Débat/ Conseil municipal/ Juin 2009


 

M. François DAGNAUD, adjoint, président. - Nous examinons maintenant le projet de délibération DAC 267 sur la situation de l'immeuble du 59, rue de Rivoli. Sont inscrits : Danielle FOURNIER et Jean-François LEGARET.

Mme Danielle FOURNIER a la parole.

Mme Danielle FOURNIER. - Oui, à propos de cet immeuble du 59, rue de Rivoli, il s'agit de la conclusion d'un bail qui est un épisode très important d'une histoire, on peut dire, mouvementée et qui, je l'espère, je pense que nous l'espérons tous, va ouvrir une nouvelle page dans l'histoire de ce lieu.

Permettez-moi de rappeler ce qui s'est passé. Le 1er novembre 1999, et le jour n'a sûrement pas été choisi par hasard, le collectif KGB, qui ne regroupait à l'époque que trois personnes, dont le G de Gaspard DELANOË, a investi les murs du 59, rue de Rivoli, immeuble qui était laissé à l'abandon par le Crédit Lyonnais, son propriétaire depuis 10 ans, immeuble vide hélas, comme d'ailleurs il y en a encore d'autres en grand nombre à Paris.

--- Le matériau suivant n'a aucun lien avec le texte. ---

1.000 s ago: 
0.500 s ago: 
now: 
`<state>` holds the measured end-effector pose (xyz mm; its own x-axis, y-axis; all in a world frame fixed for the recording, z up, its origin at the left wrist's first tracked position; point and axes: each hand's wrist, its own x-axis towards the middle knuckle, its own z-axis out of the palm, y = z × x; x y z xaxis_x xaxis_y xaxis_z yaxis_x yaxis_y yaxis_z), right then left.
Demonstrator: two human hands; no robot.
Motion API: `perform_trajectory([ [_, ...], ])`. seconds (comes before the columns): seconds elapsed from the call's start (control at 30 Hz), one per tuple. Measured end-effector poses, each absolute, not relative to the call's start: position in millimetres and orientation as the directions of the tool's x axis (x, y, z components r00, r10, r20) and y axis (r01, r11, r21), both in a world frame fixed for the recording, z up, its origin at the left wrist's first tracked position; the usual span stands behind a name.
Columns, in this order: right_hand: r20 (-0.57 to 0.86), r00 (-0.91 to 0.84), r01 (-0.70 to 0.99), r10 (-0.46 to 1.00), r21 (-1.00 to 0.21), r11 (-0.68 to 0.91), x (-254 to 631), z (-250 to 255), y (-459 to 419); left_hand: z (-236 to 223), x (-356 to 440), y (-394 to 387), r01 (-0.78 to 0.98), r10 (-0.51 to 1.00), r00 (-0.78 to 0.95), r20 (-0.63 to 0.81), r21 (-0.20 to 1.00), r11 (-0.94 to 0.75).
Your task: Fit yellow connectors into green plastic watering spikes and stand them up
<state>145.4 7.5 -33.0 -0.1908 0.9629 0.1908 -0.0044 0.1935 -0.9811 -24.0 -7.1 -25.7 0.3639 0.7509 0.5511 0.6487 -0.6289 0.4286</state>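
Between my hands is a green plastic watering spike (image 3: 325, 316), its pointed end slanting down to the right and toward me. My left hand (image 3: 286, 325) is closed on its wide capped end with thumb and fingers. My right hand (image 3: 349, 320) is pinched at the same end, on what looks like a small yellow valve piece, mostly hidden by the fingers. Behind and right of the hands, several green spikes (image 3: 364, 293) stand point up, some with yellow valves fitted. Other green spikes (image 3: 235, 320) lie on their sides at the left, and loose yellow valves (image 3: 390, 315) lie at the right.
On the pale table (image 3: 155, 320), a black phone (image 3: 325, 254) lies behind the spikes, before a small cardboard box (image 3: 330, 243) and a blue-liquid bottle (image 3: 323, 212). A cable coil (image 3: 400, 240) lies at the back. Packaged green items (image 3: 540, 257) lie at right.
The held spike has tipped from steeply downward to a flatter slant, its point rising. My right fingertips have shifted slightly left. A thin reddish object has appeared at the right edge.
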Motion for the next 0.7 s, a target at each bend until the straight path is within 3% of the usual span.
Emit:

Et le collectif l'a transformé en un squat artistique, offrant, en plein centre de Paris, des espaces de travail et des lieux de vie à des créateurs de différentes disciplines. Le succès a été immédiatement énorme. Et la Ville, suite aux élections de 2001 a racheté ce lieu en 2002 et l'a transformé en le sécurisant.

Donc, nous tenons à saluer l'importance de ce projet de délibération qui va permettre de signer un bail avec l'association "59 Rivoli". Et celle-ci va pouvoir mettre en ?uvre, dans ce lieu, son double projet : projet d'exposition qui accueillera du public gratuitement, dans les espaces situés en bas, et projet d'espaces de travail non cloisonnés qui sont une réponse nouvelle, moderne, différente des ateliers logements, justement, que nous évoquions tout à l'heure, dans les étages mis à disposition d'artistes pour des durées brèves, autour d'un projet.

Et on a là un signe très important pour les artistes et l'opportunité de mener, en plein centre de Paris, une expérience innovante et - je pense - enthousiasmante pour le public et pour les créateurs.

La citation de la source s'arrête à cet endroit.